__TASK GOAL__
In the records below, find the line with "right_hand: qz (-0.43" and the line with "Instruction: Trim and". Print both exactly, along with every line between them, and no other line.

Records from a dataset
# # #

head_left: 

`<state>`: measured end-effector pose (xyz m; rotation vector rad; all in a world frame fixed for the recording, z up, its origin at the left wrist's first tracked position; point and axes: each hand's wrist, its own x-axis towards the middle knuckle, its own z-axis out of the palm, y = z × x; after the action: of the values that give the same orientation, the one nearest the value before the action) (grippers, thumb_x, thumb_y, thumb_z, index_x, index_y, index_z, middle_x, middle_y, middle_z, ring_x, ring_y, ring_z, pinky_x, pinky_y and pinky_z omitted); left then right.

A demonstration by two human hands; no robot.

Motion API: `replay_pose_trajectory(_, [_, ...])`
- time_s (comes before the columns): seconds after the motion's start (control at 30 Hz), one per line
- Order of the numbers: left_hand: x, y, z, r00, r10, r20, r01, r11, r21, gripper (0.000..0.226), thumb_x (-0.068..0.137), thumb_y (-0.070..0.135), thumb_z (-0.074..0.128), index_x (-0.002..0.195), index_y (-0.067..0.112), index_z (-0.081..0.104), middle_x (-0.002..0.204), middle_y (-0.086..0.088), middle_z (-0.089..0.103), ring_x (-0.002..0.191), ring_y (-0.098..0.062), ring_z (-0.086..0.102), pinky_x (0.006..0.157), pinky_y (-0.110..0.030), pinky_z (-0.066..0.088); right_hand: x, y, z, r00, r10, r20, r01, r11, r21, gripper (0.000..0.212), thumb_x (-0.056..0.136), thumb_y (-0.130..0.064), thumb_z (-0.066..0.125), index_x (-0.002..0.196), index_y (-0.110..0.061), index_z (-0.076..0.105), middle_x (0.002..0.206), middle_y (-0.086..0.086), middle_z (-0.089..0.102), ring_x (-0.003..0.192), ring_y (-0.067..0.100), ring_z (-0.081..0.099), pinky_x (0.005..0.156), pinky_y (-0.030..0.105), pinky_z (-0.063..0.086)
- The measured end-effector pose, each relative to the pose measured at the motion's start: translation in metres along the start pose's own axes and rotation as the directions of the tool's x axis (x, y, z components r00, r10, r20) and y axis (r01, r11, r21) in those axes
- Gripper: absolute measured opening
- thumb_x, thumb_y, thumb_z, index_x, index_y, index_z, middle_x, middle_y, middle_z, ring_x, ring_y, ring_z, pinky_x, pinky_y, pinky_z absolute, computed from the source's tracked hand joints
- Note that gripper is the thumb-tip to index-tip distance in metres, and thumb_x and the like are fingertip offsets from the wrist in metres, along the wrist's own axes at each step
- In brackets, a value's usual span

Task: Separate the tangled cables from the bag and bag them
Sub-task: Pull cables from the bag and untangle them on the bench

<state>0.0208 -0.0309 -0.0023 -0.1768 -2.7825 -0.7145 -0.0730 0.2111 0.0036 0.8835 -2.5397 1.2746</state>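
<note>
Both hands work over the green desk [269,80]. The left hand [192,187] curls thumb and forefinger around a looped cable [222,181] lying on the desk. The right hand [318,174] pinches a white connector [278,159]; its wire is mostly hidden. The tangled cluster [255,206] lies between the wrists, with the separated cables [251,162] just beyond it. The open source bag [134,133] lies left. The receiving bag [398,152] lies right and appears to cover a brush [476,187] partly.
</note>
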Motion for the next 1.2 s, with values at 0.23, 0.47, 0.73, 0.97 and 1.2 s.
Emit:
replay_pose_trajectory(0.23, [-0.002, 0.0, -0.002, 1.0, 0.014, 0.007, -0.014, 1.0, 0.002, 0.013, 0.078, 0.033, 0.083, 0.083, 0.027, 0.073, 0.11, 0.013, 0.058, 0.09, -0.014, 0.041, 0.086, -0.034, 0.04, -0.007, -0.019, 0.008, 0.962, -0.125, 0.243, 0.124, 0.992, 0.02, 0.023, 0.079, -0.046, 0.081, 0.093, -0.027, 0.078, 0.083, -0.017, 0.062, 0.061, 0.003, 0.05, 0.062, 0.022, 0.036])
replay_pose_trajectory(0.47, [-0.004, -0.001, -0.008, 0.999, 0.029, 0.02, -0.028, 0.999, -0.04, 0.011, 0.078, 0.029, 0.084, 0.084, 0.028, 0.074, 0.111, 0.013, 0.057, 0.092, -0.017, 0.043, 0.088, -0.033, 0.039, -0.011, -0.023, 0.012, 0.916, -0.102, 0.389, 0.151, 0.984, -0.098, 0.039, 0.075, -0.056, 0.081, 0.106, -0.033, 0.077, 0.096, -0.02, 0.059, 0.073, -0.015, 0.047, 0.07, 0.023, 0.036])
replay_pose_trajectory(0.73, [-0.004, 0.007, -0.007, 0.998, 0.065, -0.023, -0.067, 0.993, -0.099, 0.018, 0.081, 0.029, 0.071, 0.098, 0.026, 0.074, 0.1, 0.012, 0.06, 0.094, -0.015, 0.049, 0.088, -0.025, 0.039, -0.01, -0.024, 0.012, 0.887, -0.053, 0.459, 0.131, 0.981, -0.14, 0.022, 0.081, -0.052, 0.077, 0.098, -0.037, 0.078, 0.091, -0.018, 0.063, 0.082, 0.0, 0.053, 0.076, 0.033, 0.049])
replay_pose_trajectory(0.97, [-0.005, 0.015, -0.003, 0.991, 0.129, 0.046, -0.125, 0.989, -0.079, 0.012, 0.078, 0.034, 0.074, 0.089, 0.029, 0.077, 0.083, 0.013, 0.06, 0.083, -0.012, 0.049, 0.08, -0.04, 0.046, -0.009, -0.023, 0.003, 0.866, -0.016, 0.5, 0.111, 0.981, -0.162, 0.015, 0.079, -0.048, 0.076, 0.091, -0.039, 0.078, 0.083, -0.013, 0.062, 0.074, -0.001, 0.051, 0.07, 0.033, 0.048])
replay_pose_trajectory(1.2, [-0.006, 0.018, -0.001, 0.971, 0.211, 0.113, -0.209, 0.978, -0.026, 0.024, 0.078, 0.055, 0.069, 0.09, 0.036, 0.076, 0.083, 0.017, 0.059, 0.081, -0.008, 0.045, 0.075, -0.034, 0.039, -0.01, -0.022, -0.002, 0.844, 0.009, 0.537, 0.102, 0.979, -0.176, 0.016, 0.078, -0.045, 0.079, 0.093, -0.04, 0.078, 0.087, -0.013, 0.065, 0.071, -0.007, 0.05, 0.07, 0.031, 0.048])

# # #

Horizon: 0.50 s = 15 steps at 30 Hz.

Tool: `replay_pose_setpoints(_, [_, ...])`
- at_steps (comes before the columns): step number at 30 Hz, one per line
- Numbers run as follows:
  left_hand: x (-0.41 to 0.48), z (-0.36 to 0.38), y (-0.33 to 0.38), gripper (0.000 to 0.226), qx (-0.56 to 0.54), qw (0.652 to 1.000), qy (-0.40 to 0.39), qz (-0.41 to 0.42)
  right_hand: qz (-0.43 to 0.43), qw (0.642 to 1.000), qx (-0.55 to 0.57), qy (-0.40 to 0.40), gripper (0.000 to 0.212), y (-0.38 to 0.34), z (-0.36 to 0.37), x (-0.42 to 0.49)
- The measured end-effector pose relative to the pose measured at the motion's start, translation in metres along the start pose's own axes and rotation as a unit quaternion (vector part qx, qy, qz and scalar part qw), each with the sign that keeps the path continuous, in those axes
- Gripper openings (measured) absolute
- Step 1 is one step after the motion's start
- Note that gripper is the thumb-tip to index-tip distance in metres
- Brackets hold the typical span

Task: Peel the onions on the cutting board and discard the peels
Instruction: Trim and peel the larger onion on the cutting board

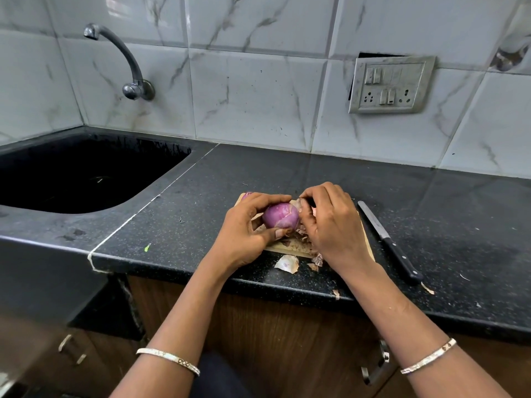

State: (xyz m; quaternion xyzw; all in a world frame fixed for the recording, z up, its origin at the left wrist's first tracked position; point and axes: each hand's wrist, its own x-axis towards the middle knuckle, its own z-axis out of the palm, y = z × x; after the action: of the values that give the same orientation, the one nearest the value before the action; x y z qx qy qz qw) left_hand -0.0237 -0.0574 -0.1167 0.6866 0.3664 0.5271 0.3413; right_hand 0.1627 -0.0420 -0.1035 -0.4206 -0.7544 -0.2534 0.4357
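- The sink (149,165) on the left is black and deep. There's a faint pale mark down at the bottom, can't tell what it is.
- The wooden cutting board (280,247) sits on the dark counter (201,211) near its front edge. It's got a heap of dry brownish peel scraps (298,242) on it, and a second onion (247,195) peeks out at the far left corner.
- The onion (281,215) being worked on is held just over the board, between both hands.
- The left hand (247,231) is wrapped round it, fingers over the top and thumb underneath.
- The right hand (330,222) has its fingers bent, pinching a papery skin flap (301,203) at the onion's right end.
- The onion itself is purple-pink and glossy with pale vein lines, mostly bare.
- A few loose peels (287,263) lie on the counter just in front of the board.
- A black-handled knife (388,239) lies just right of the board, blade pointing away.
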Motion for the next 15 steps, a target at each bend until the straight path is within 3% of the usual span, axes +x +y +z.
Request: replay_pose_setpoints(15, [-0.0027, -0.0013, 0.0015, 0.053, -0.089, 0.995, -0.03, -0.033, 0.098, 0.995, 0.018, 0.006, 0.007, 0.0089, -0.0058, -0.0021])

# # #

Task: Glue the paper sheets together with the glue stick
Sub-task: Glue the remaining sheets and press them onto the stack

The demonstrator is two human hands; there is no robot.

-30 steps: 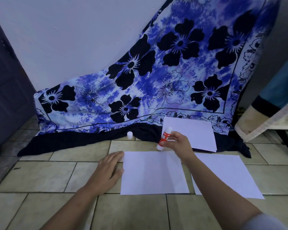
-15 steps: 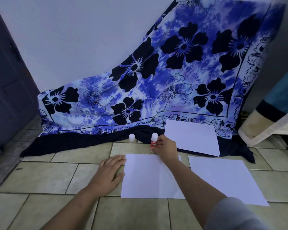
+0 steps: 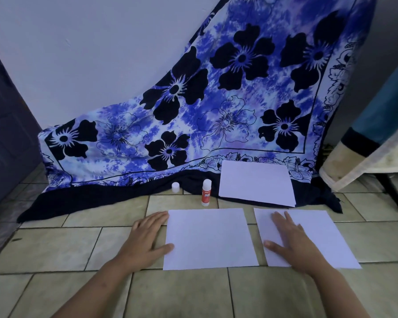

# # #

__YOUR RESPONSE__
  right_hand: qz (-0.43 to 0.43), qw (0.642 to 1.000), qx (-0.55 to 0.57), qy (-0.40 to 0.40), gripper (0.000 to 0.212), y (-0.38 to 0.34), z (-0.36 to 0.37), x (-0.42 to 0.49)
- The measured end-effector pose relative to the pose measured at the motion's start, translation in metres along the start pose's own axes and rotation as a unit quaternion (vector part qx, qy, qz and scalar part qw), each with the sign that keeps the path continuous, in those axes
- Gripper openings (measured) absolute
- Step 1 is one step after the motion's start
- Note that gripper is the thumb-tip to index-tip distance in metres
- Brackets hold the typical span

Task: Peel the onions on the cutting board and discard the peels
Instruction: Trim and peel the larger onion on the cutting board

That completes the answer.